Thus the story in a Guilt-Innocence context is seen as a legal problem. In a Shame-Honor context, it is a Shame caused by betraying a realtionship that must be removed in order to restore that broken relationship.
The traditional western concept is Guilt-based. Westerners interpret matters in terms of broken laws, fault and blame, and the necessary punishment. In contrast, for Shame-Honor cultures, Covenant relationship and group solidarity are primary values. Notice how often Shame is mentioned in the Hebrew Scriptures.
Of course western societies have a concept of shame. But Muller indicates that Shame in a western legal and societal sense is a mechanism for punishment or social control of the individual. Guilt and punishment or restitution are the basis on which relationships are determined and maintained.
In a Shame-Honor culture, shame is the primary factor in determining that character of relationships. This is aligned with a strong group identity and a weak individual identity.
This matches what I have observed living in third-world countries. Group identity is primary, and the identity of the individual derives from the group. An individual is defined in most societies of the world by relationship to the family, clan, group or society. The individual has high security and protection, but more limited personal options and freedoms in the western sense.
The Fear-Power paradigm focuses on dangerous spiritual powers we need to avoid or appease. Examples of the Fear-Power paradigm are found in Africa. The unseen world and forces are the organizing principles for many African societies. In reality there is a strong component of the Fear-Power paradigm in western popular thought, supporting the Guilt-Innocence format.
Many people who claim Christian faith organize their life around a view of God as one who must be appeased in order to avoid wrath or punishment for a misstep, and warding off demons by various means, such as prayer or power formulas. Sometimes called superstition, this pattern in endemic in western popular Christianity.
Many people see prayer as a formulary practice for protection or fulfillment of a required pracice to avoid negative effects (the punishment component of the Guilt-based paradigm). In other words, many people treat prayer as a verbal amulet or charm.

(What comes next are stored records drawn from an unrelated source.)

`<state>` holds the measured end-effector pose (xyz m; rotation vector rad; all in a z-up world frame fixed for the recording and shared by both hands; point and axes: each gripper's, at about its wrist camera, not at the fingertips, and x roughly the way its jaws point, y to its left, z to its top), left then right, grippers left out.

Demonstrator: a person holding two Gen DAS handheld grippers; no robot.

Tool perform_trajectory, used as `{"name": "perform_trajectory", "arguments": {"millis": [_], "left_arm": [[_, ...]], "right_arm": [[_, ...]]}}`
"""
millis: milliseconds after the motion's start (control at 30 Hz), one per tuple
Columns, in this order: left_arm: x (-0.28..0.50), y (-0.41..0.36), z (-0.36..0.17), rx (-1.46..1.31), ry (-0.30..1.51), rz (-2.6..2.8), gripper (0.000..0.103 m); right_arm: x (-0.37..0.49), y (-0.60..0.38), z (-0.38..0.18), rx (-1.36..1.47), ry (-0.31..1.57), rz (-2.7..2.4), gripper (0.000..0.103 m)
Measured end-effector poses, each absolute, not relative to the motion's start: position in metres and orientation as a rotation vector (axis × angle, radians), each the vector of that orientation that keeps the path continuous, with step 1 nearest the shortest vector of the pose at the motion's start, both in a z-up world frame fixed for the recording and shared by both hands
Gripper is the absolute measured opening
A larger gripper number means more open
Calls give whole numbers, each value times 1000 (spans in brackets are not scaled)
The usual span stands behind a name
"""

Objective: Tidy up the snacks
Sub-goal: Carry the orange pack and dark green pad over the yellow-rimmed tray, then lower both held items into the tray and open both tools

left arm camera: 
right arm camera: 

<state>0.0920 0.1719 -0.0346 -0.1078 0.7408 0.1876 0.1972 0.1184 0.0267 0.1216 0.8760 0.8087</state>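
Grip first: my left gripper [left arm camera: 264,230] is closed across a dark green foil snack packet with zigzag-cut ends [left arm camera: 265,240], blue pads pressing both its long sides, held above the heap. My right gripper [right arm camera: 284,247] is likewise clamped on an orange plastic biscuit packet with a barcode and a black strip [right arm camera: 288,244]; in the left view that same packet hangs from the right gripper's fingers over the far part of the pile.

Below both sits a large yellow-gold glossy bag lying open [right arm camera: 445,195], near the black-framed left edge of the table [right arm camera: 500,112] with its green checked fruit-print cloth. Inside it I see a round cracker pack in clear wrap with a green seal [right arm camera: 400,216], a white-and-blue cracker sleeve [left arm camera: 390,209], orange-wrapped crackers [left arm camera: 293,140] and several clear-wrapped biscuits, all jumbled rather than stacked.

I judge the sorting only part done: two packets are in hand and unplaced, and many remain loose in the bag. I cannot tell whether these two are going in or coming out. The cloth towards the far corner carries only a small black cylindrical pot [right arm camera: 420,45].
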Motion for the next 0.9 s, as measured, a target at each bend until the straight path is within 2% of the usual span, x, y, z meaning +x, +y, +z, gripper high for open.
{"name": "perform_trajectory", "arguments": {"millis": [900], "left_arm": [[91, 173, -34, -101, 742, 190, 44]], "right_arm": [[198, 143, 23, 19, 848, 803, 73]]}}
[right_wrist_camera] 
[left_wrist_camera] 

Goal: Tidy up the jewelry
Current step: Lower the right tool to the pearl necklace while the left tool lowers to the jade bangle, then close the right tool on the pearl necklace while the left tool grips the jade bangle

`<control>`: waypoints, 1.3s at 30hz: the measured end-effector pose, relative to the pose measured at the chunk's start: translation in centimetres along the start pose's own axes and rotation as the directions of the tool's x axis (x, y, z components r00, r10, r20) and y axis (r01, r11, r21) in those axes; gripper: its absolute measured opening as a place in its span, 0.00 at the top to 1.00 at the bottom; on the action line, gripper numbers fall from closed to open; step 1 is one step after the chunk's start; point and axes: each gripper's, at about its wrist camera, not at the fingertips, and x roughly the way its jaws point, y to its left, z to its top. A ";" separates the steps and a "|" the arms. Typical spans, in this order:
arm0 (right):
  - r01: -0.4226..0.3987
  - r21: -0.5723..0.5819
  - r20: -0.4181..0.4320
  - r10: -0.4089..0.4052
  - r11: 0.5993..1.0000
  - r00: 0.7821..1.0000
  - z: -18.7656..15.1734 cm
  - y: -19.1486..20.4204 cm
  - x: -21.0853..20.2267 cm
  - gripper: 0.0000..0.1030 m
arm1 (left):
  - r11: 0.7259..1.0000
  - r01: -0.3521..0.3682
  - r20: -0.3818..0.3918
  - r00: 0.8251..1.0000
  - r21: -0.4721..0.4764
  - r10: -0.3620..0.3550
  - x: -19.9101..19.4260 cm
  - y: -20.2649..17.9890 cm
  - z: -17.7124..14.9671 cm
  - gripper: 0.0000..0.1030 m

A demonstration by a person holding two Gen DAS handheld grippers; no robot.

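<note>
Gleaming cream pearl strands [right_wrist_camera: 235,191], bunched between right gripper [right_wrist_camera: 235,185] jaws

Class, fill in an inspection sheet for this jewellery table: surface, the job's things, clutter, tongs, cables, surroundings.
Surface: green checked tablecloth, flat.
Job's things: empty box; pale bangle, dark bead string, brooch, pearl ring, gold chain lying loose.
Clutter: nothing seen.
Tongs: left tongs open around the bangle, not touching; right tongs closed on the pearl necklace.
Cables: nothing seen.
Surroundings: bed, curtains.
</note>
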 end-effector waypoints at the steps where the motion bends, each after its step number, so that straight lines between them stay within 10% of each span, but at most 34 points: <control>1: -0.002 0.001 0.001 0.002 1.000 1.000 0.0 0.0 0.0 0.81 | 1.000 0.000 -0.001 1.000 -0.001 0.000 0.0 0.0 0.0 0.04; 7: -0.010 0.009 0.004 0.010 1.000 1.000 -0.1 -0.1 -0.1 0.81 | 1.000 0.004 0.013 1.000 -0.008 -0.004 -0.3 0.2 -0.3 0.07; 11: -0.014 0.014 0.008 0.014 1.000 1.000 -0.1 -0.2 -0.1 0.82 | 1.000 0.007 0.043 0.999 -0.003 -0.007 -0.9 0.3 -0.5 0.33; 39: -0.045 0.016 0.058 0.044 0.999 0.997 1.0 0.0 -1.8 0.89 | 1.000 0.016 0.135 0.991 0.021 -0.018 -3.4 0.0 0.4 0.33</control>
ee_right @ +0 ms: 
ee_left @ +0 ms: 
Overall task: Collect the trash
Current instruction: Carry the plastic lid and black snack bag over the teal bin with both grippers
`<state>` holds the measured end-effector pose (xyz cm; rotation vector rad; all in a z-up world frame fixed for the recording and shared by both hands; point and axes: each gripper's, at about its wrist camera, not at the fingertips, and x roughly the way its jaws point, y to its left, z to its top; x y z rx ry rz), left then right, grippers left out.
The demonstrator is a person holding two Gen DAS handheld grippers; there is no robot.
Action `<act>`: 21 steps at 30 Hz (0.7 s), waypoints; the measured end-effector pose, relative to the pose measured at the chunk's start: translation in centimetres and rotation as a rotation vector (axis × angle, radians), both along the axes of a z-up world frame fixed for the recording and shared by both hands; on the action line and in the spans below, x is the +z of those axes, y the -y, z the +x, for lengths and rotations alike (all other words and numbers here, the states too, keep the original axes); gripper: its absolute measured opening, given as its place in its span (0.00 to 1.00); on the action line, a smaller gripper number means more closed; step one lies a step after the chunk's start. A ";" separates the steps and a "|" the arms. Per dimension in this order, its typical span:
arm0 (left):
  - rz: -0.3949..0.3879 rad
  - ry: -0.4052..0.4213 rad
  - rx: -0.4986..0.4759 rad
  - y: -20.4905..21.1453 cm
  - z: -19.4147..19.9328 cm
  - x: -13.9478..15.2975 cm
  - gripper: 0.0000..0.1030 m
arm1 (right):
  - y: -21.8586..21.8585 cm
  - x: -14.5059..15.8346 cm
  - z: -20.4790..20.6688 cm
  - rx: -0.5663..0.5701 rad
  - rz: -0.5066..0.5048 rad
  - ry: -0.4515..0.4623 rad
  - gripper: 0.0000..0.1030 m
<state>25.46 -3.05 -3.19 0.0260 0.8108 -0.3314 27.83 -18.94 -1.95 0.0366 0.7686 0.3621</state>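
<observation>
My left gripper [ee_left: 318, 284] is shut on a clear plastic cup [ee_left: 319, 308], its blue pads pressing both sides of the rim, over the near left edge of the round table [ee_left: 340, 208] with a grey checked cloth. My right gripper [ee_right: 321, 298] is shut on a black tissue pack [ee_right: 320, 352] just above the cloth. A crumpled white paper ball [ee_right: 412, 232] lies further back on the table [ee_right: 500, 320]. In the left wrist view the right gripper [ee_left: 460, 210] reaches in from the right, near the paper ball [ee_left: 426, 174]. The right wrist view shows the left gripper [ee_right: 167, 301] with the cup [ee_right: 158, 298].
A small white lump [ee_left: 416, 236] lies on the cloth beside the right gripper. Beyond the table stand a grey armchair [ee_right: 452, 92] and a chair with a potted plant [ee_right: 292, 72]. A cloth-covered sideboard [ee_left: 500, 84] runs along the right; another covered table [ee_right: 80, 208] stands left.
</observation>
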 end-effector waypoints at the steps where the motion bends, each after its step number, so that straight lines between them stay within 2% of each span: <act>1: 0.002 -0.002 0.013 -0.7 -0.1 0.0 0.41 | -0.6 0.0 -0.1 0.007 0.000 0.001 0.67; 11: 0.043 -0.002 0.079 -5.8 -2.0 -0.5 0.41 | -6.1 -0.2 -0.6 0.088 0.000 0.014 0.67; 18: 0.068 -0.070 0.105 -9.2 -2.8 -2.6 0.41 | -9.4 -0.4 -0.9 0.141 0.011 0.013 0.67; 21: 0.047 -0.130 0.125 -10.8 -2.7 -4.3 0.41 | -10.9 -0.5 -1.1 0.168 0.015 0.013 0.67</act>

I have observed a range of these three paradigms in different regions and cultures of the United States. For instance, while the whole western world is far more individual oriented than much of the world, there is more of the Shame-Honor focus in rural and small communities and more of the individual-oriented focus in the cities.
In contrast African societies as a whole are heavily oriented to the collective group identity and operate more in a Shame-Honor paradigm. The dynamics of Shame-Honor seem much stronger and more seriously enforced in Arab and some other Muslim cultures.
Understanding Muslim Societies
Muller provides excellent examples and analysis of Arab and Muslim cultures. He provides important insights for westerners, who are usually puzzled and frustrated by these cultures.
They often cannot see the group identity as a valid value, and cannot come to a meeting of the minds about how things operate in Shame cultures. The problem is exacerbated by the American desire for simple and quick solutions or resolutions.
Honor killings of apostates or others who stain the honor of the group create a virtual impasse between these cultures and western worldview sensibilities. Perhaps the insights here will at least help provide some understanding of how insiders of these cultures see the world and how these dynamics work for them.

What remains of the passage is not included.